Restate all the entries exactly as they appear, apart from the pictures.

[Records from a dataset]
/---
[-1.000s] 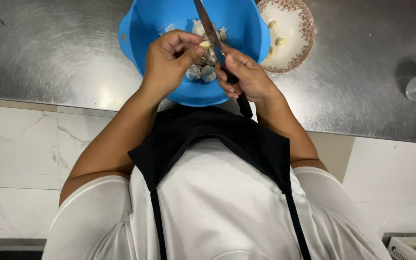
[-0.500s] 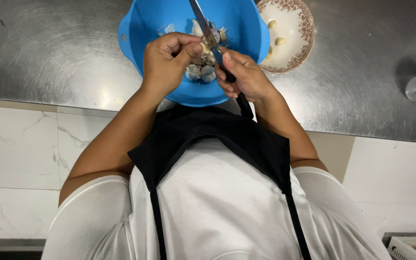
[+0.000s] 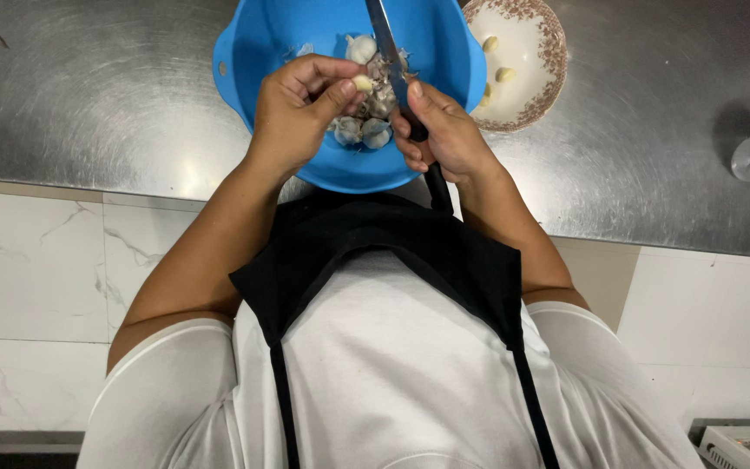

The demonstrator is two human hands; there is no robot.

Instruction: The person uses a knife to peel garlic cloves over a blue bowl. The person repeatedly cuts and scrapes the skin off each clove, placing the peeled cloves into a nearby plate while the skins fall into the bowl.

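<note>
Peeling garlic clove (image 3: 362, 83) over blue bowl (image 3: 258, 52): left hand (image 3: 301, 108) pinching clove, right hand (image 3: 444, 130) gripping knife (image 3: 385, 39). Next likely needing careful blade under skin.

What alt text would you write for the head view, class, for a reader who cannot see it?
Over a blue bowl of garlic, the left hand pinches a peeled clove while the right hand grips a knife. A patterned dish of peeled cloves sits beside it on the steel counter.

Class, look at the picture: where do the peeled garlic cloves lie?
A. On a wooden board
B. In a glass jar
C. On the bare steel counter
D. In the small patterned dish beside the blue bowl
D: pale peeled cloves rest in the patterned dish beside the blue bowl.
</note>
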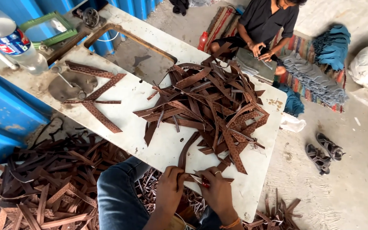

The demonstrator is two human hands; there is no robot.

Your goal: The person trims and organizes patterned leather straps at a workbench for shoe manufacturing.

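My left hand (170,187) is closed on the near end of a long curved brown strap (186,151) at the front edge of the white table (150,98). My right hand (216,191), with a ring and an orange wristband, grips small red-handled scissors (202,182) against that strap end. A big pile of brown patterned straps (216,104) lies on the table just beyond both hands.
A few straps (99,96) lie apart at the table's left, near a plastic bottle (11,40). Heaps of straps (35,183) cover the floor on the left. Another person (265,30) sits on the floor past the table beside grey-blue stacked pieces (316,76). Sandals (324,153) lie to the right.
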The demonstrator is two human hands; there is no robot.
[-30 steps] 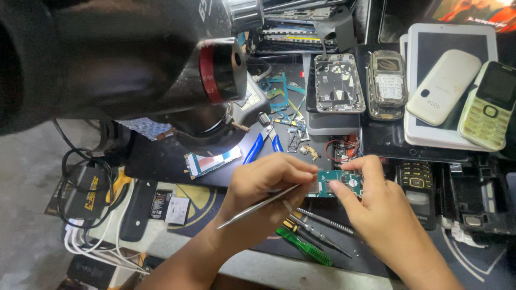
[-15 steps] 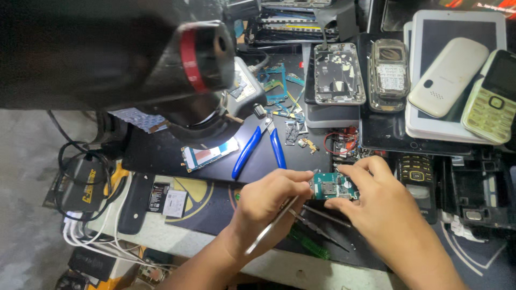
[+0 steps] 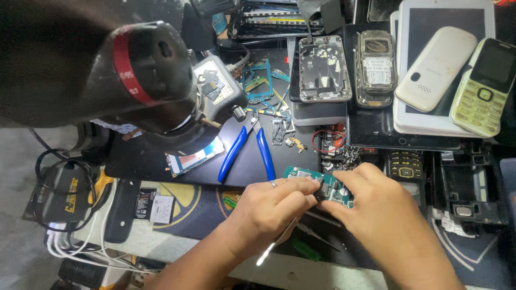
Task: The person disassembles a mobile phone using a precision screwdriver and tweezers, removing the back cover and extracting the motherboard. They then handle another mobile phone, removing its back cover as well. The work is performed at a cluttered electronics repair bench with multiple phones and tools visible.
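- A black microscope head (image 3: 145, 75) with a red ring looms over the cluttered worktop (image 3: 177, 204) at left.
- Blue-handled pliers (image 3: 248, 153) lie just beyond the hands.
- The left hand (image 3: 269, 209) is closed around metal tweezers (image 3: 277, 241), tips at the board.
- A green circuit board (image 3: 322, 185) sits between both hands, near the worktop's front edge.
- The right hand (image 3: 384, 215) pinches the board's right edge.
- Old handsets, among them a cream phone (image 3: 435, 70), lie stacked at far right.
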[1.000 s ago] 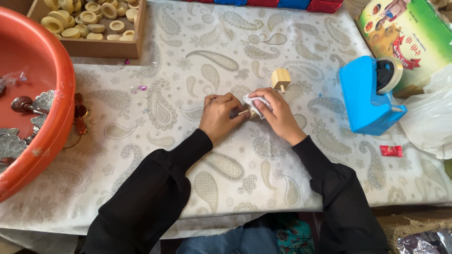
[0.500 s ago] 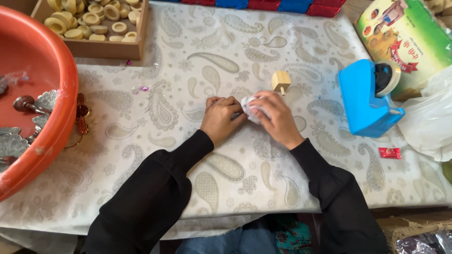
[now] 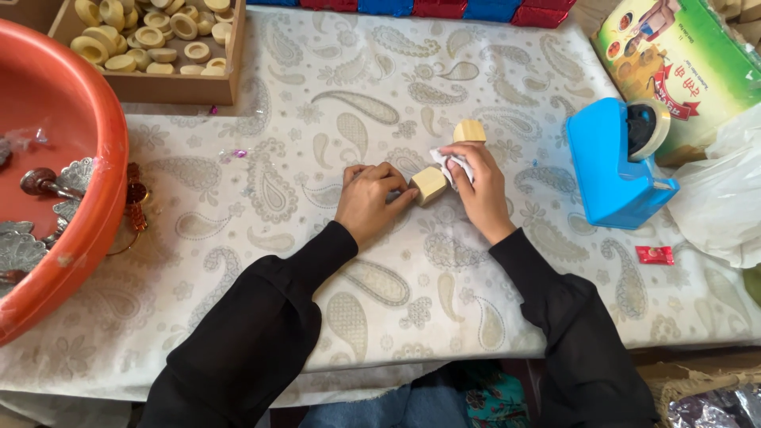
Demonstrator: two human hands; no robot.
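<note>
The left hand (image 3: 371, 200) rested on the counter (image 3: 317, 143), its fingertips pressed against the near side of a small pale wooden block (image 3: 430, 185). The grip was curled in against the block rather than lifted around it. The right hand (image 3: 479, 189) lay just beside the block on its far side, pinching a crumpled scrap of white paper (image 3: 453, 165) between thumb and fingers. A second wooden block (image 3: 469, 131) stood just behind the right hand's fingertips, apart from the first.

Both blocks sat on the patterned cloth near the middle of the counter. An orange basin (image 3: 87, 158) with metal pieces occupied the left edge. A wooden tray (image 3: 170, 87) of pale rings sat at the upper left. A blue tape dispenser (image 3: 614, 170) stood to the right, a green box (image 3: 682, 63) behind it, a white plastic bag (image 3: 725, 194) beside it, and a small red wrapper (image 3: 655, 254) near the front.

Judgement: the block appeared stiff, light and smooth-faced, unlikely to deform, and best taken across two opposite flat sides. The paper appeared thin, soft and easily torn, best held at an edge.
</note>
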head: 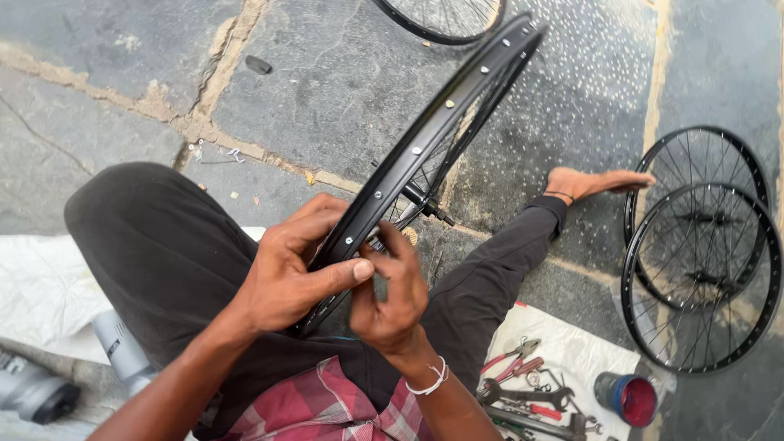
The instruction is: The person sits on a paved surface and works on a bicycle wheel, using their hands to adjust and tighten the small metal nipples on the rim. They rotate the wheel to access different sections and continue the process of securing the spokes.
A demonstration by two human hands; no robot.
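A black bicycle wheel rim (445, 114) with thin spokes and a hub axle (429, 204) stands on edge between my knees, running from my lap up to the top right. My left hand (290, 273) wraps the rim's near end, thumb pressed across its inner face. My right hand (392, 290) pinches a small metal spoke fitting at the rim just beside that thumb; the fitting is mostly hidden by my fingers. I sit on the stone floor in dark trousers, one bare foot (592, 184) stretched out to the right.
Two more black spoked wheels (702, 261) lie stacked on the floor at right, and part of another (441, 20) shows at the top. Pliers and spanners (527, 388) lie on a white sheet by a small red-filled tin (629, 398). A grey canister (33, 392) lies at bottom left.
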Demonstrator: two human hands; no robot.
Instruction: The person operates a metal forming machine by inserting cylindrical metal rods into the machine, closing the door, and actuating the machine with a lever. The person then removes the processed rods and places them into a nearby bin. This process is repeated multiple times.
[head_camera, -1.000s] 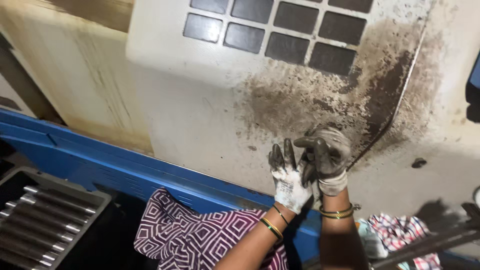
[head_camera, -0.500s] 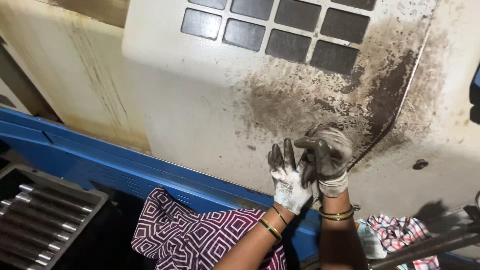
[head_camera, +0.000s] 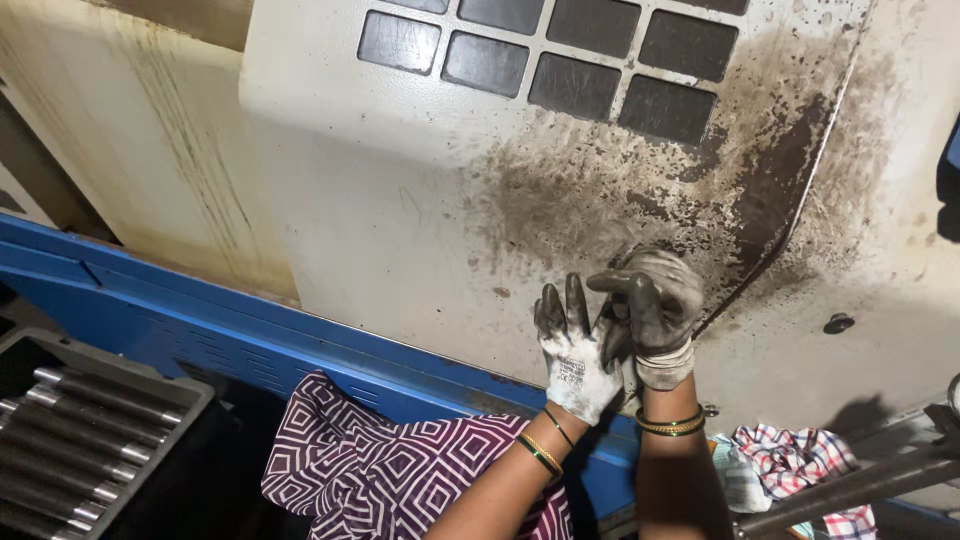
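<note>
Hands have barely shifted over the last second: left hand (head_camera: 573, 352) still lies palm-flat with fingers spread open against the grimy cream panel (head_camera: 420, 250), while right hand (head_camera: 650, 305) stays curled beside it, fingers bent over a dark oily patch (head_camera: 640, 200), and whether they pinch anything I cannot tell, so the work on that spot looks unchanged. Room is tight below, where a blue rail (head_camera: 200, 320) runs just under the wrists, with a checked rag (head_camera: 800, 460) and a metal bar (head_camera: 850, 485) near the right forearm; the panel upward toward the dark grille (head_camera: 560, 50) lies open.
</note>
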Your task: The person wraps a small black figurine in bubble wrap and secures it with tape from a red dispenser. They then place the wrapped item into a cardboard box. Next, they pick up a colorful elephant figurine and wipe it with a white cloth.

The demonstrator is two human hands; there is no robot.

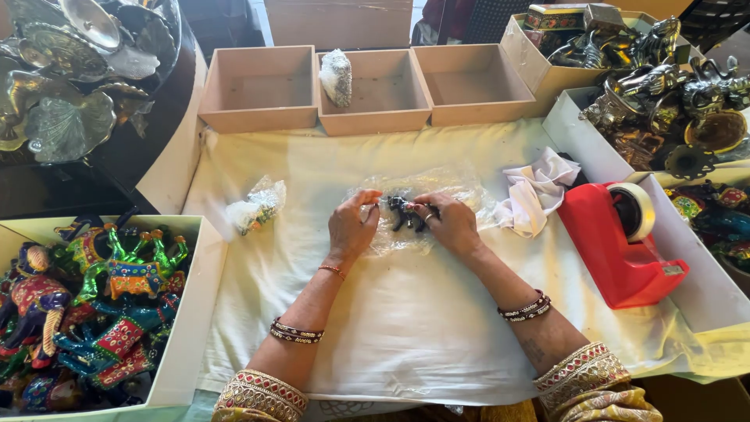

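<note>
Both hands are working at the middle of the cream cloth [406, 328], where a small dark animal figurine [405, 213] is lying on a crinkled sheet of clear plastic wrap [426, 187]. This is looking like the wrapping stage, with the figurine only partly covered; the move to follow is probably calling for the loose plastic to be drawn over it and held closed without the piece slipping out. The left hand [351, 227] is pinching with thumb and forefinger pressed together at the figurine's left end, the other fingers curled loosely beneath. The right hand [449, 224] is gripping the figurine's right side, its fingers [426, 209] bunched tightly around it, a ring showing on one. A wrapped bundle [256, 205] is lying well to the left on the cloth, and another wrapped piece [337, 76] is leaning in the middle of three tan boxes [262, 87]. A red tape dispenser [621, 242] is sitting to the right beside a crumpled white cloth [535, 191], while a box of bright painted figurines [94, 305] is waiting at the left.
</note>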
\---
# SOLUTION
[-1.000s] 
[-0.500s] 
[+0.000s] 

The demonstrator is two human hands; there is no robot.

Instruction: The person uses a knife to peel garlic cloves over a blue bowl. The person repeatedly cuts and scrapes the skin off each clove, placing the peeled cloves into a nearby plate while the skins fall into the bowl.

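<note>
Peeling garlic clove (image 3: 362, 83) over blue bowl (image 3: 258, 52): left hand (image 3: 301, 108) pinching clove, right hand (image 3: 444, 130) gripping knife (image 3: 385, 39). Next likely needing careful blade under skin.

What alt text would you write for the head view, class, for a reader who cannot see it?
Over a blue bowl of garlic, the left hand pinches a peeled clove while the right hand grips a knife. A patterned dish of peeled cloves sits beside it on the steel counter.

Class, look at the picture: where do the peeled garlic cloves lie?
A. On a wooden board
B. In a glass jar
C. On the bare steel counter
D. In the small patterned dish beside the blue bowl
D: pale peeled cloves rest in the patterned dish beside the blue bowl.
</note>
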
The demonstrator is two human hands; there is no robot.

Your goal: The person trims and organizes patterned leather straps at a workbench for shoe manufacturing.

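My left hand (170,187) is closed on the near end of a long curved brown strap (186,151) at the front edge of the white table (150,98). My right hand (216,191), with a ring and an orange wristband, grips small red-handled scissors (202,182) against that strap end. A big pile of brown patterned straps (216,104) lies on the table just beyond both hands.
A few straps (99,96) lie apart at the table's left, near a plastic bottle (11,40). Heaps of straps (35,183) cover the floor on the left. Another person (265,30) sits on the floor past the table beside grey-blue stacked pieces (316,76). Sandals (324,153) lie to the right.
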The demonstrator is two human hands; there is no robot.
[-30 steps] 
[-15 steps] 
[+0 steps] 
Task: The person disassembles a mobile phone using a precision screwdriver and tweezers, removing the back cover and extracting the motherboard. They then handle another mobile phone, removing its back cover as well. The work is performed at a cluttered electronics repair bench with multiple phones and tools visible.
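- A black microscope head (image 3: 145, 75) with a red ring looms over the cluttered worktop (image 3: 177, 204) at left.
- Blue-handled pliers (image 3: 248, 153) lie just beyond the hands.
- The left hand (image 3: 269, 209) is closed around metal tweezers (image 3: 277, 241), tips at the board.
- A green circuit board (image 3: 322, 185) sits between both hands, near the worktop's front edge.
- The right hand (image 3: 384, 215) pinches the board's right edge.
- Old handsets, among them a cream phone (image 3: 435, 70), lie stacked at far right.
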[1.000 s ago] 
[0.500 s ago] 
[now] 
Demonstrator: two human hands; no robot.
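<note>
The left hand (image 3: 371, 200) rested on the counter (image 3: 317, 143), its fingertips pressed against the near side of a small pale wooden block (image 3: 430, 185). The grip was curled in against the block rather than lifted around it. The right hand (image 3: 479, 189) lay just beside the block on its far side, pinching a crumpled scrap of white paper (image 3: 453, 165) between thumb and fingers. A second wooden block (image 3: 469, 131) stood just behind the right hand's fingertips, apart from the first.

Both blocks sat on the patterned cloth near the middle of the counter. An orange basin (image 3: 87, 158) with metal pieces occupied the left edge. A wooden tray (image 3: 170, 87) of pale rings sat at the upper left. A blue tape dispenser (image 3: 614, 170) stood to the right, a green box (image 3: 682, 63) behind it, a white plastic bag (image 3: 725, 194) beside it, and a small red wrapper (image 3: 655, 254) near the front.

Judgement: the block appeared stiff, light and smooth-faced, unlikely to deform, and best taken across two opposite flat sides. The paper appeared thin, soft and easily torn, best held at an edge.
</note>
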head: 
The instruction is: The person sits on a paved surface and works on a bicycle wheel, using their hands to adjust and tighten the small metal nipples on the rim. They rotate the wheel to access different sections and continue the process of securing the spokes.
A demonstration by two human hands; no robot.
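A black bicycle wheel rim (445, 114) with thin spokes and a hub axle (429, 204) stands on edge between my knees, running from my lap up to the top right. My left hand (290, 273) wraps the rim's near end, thumb pressed across its inner face. My right hand (392, 290) pinches a small metal spoke fitting at the rim just beside that thumb; the fitting is mostly hidden by my fingers. I sit on the stone floor in dark trousers, one bare foot (592, 184) stretched out to the right.
Two more black spoked wheels (702, 261) lie stacked on the floor at right, and part of another (441, 20) shows at the top. Pliers and spanners (527, 388) lie on a white sheet by a small red-filled tin (629, 398). A grey canister (33, 392) lies at bottom left.
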Demonstrator: two human hands; no robot.
Instruction: The person operates a metal forming machine by inserting cylindrical metal rods into the machine, closing the door, and actuating the machine with a lever. The person then removes the processed rods and places them into a nearby bin. This process is repeated multiple times.
[head_camera, -1.000s] 
[head_camera, -0.500s] 
[head_camera, +0.000s] 
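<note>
Hands have barely shifted over the last second: left hand (head_camera: 573, 352) still lies palm-flat with fingers spread open against the grimy cream panel (head_camera: 420, 250), while right hand (head_camera: 650, 305) stays curled beside it, fingers bent over a dark oily patch (head_camera: 640, 200), and whether they pinch anything I cannot tell, so the work on that spot looks unchanged. Room is tight below, where a blue rail (head_camera: 200, 320) runs just under the wrists, with a checked rag (head_camera: 800, 460) and a metal bar (head_camera: 850, 485) near the right forearm; the panel upward toward the dark grille (head_camera: 560, 50) lies open.
</note>
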Your task: The person wraps a small black figurine in bubble wrap and secures it with tape from a red dispenser. They then place the wrapped item into a cardboard box. Next, they pick up a colorful elephant figurine and wipe it with a white cloth.

The demonstrator is two human hands; there is no robot.


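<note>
Both hands are working at the middle of the cream cloth [406, 328], where a small dark animal figurine [405, 213] is lying on a crinkled sheet of clear plastic wrap [426, 187]. This is looking like the wrapping stage, with the figurine only partly covered; the move to follow is probably calling for the loose plastic to be drawn over it and held closed without the piece slipping out. The left hand [351, 227] is pinching with thumb and forefinger pressed together at the figurine's left end, the other fingers curled loosely beneath. The right hand [449, 224] is gripping the figurine's right side, its fingers [426, 209] bunched tightly around it, a ring showing on one. A wrapped bundle [256, 205] is lying well to the left on the cloth, and another wrapped piece [337, 76] is leaning in the middle of three tan boxes [262, 87]. A red tape dispenser [621, 242] is sitting to the right beside a crumpled white cloth [535, 191], while a box of bright painted figurines [94, 305] is waiting at the left.
</note>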

The submitted answer is complete.